Tuesday, April 5, 2016
By Evan Smith
Progress on the proposed Point Wells project keeps getting slower.
A Snohomish County planning official said Monday that the county expects to release its draft environmental impact statement for the project in July rather than in June as reported here a month ago.
After the county releases the draft statement there will be a 45-day period for comments before officials start work on a final environmental impact statement.
County Planner Ryan Countryman said that the draft statement won’t have information about developer BSRE’s response to a request for plans to meet a requirement for a second road to and from the proposed condominium development.
Developer BSRE has proposed building 3,081 condominium units along with 125,000 square feet of retail and commercial space on the industrial site in southwest Snohomish County across the King-Snohomish county line from Richmond Beach. The site is within the urban growth area of the Town of Woodway in southwest Snohomish County.
After the comment period, contractors working for the county planning department will write the final environmental impact statement, something that Countryman expects by the end of 2017.
To write the final environmental impact statement, Countryman says, planners need the developer to respond to requests for several pieces of information.
He said that the developer still hasn’t replied to questions about the correct number of condominium units, the correct number of parking spaces and a second road.
The only way into and out of Point Wells is by a two-lane road, Richmond Beach Drive NW in Shoreline, a road that crosses the King-Snohomish County line into the southwest corner of Woodway before reaching Point Wells.

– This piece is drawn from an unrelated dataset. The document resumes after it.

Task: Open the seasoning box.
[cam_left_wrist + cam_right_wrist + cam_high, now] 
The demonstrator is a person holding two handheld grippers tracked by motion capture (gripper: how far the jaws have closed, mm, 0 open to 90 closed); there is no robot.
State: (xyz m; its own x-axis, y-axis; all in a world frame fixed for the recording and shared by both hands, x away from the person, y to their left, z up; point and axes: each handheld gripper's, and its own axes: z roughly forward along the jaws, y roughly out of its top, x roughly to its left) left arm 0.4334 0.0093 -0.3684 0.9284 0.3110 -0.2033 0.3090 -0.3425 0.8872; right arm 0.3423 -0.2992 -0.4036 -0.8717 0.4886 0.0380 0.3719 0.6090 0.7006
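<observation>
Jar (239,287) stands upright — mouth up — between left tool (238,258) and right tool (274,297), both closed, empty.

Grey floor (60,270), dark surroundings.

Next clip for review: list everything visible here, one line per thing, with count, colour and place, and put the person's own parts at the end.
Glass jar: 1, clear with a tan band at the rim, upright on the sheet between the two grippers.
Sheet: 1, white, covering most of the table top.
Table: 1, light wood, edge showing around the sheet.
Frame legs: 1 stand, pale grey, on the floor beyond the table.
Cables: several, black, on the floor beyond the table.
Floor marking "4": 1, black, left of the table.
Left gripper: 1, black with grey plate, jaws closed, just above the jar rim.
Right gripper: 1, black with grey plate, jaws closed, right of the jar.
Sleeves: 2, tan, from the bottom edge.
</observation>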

Snohomish County’s fire code requires at least two ways into and out of any large residential development.
Once county planners have the final environmental impact statement, they can make a recommendation to a Snohomish County hearing examiner for planning and zoning matters.
Countryman said in February that, without the missing information, county planners could not recommend approval of the project.

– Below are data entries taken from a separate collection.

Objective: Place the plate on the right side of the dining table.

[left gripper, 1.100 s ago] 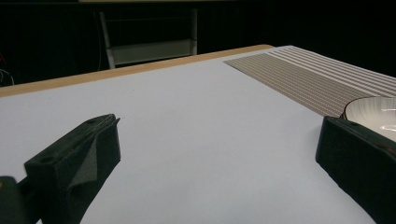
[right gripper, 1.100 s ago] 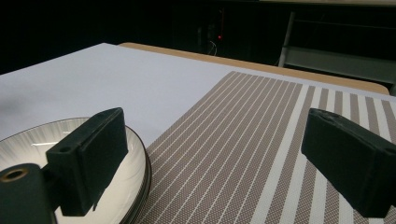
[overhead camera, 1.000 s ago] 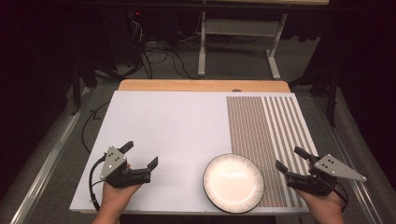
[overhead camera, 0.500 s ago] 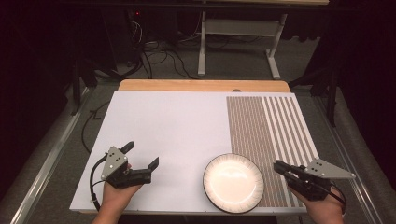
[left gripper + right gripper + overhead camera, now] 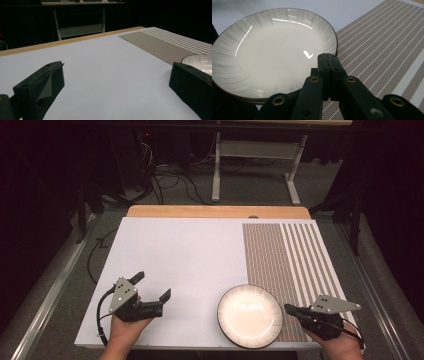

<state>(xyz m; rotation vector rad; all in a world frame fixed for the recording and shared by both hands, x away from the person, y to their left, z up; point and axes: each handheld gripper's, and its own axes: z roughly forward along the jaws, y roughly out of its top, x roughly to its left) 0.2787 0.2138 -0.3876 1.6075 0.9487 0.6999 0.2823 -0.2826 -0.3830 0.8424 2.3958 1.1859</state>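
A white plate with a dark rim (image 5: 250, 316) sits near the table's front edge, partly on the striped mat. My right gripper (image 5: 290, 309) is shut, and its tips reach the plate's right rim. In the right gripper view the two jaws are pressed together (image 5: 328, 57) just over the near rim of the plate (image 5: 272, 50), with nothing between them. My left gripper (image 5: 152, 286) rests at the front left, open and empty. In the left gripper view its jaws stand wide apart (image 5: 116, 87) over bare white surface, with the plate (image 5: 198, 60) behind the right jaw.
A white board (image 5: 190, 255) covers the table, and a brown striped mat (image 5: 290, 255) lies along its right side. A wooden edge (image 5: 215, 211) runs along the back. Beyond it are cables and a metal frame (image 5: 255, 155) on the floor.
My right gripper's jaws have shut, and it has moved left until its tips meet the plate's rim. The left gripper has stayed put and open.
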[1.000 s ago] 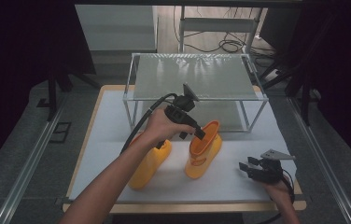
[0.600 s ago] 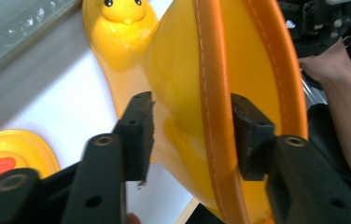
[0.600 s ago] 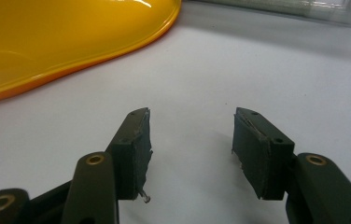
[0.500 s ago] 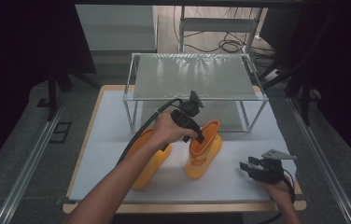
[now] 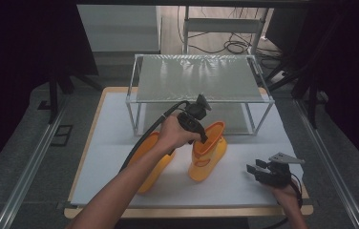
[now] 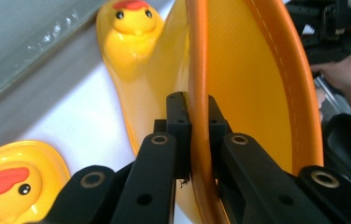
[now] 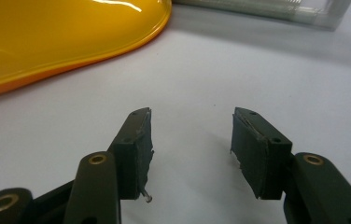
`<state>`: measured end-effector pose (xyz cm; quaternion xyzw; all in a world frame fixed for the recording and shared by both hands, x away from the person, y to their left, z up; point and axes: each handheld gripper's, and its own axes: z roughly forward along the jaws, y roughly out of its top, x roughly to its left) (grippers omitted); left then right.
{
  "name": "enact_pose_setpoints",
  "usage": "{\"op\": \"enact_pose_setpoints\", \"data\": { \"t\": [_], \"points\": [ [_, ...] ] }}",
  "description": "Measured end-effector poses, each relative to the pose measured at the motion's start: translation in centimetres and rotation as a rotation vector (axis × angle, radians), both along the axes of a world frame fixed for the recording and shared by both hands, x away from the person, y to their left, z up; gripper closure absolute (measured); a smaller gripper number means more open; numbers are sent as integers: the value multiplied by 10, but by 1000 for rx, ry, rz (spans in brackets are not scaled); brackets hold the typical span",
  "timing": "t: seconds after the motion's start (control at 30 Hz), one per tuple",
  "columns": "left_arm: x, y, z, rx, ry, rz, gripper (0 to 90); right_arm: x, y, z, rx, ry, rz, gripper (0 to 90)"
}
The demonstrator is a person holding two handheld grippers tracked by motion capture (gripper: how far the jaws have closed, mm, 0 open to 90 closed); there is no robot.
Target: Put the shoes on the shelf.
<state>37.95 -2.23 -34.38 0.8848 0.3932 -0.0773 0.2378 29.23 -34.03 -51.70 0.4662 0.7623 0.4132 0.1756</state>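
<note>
A: Boot (image 5: 208,152), yellow rubber with a duck face on the toe, stands upright mid-table on the white mat (image 5: 110,124), just in front of the wire rack (image 5: 201,78).

B: Who holds it?

A: The left gripper (image 6: 193,126): its jaws are pinched on the boot's orange top rim, one inside, one outside. The left forearm reaches in diagonally from the near edge, hand angled down over the opening.

B: And the other boot (image 5: 153,160)?

A: Lying just left, under that forearm.

B: The right gripper (image 5: 263,171)?

A: Near right, low over the mat, jaws spread, empty.
</note>
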Motion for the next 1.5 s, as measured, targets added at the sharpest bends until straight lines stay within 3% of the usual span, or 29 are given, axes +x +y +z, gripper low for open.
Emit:
{"op": "enact_pose_setpoints", "data": {
  "t": [0.17,0.33,0.5,0.83,1.0,1.07,1.3,1.5],
  "points": [
    [1,6,13,-50,-12,17,864,-1,-4,1,-2,-10,-16,482],
    [-7,24,30,-110,-36,18,865,-2,-6,3,8,-17,-36,484],
    [-22,40,41,-117,-65,10,864,-2,-7,3,9,-23,-46,485],
    [-50,71,26,-59,-100,-14,864,-2,-5,4,7,-29,-46,485],
    [-59,90,9,-30,-106,-3,864,-2,-4,3,7,-27,-47,485],
    [-62,96,7,-17,-127,7,863,-2,-4,2,5,-23,-47,486],
    [-70,115,-1,-12,-129,12,856,-1,-2,1,0,-18,-42,485],
    [-74,115,4,-39,-131,17,720,-1,-1,1,-5,-14,-41,484]
  ]
}}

The hearing examiner will consider written and oral testimony before deciding whether to approve the plan, reject the plan, approve the plan with conditions, or remand it to the Snohomish County planning department for further revisions.
Approval with conditions could include asking for a smaller development.
A hearing examiner’s decision can be appealed to the Snohomish County council, with a possible further appeal to the Snohomish County Superior Court.
In addition to getting a permit from Snohomish County, the developer needs to get approval from the state Department of Ecology of an environmental cleanup on the site, which for decades has been used for petroleum shipping and storage. The operator of the oil facilities has yet to start the cleanup process.
Also, the project needs approval from a county design review board.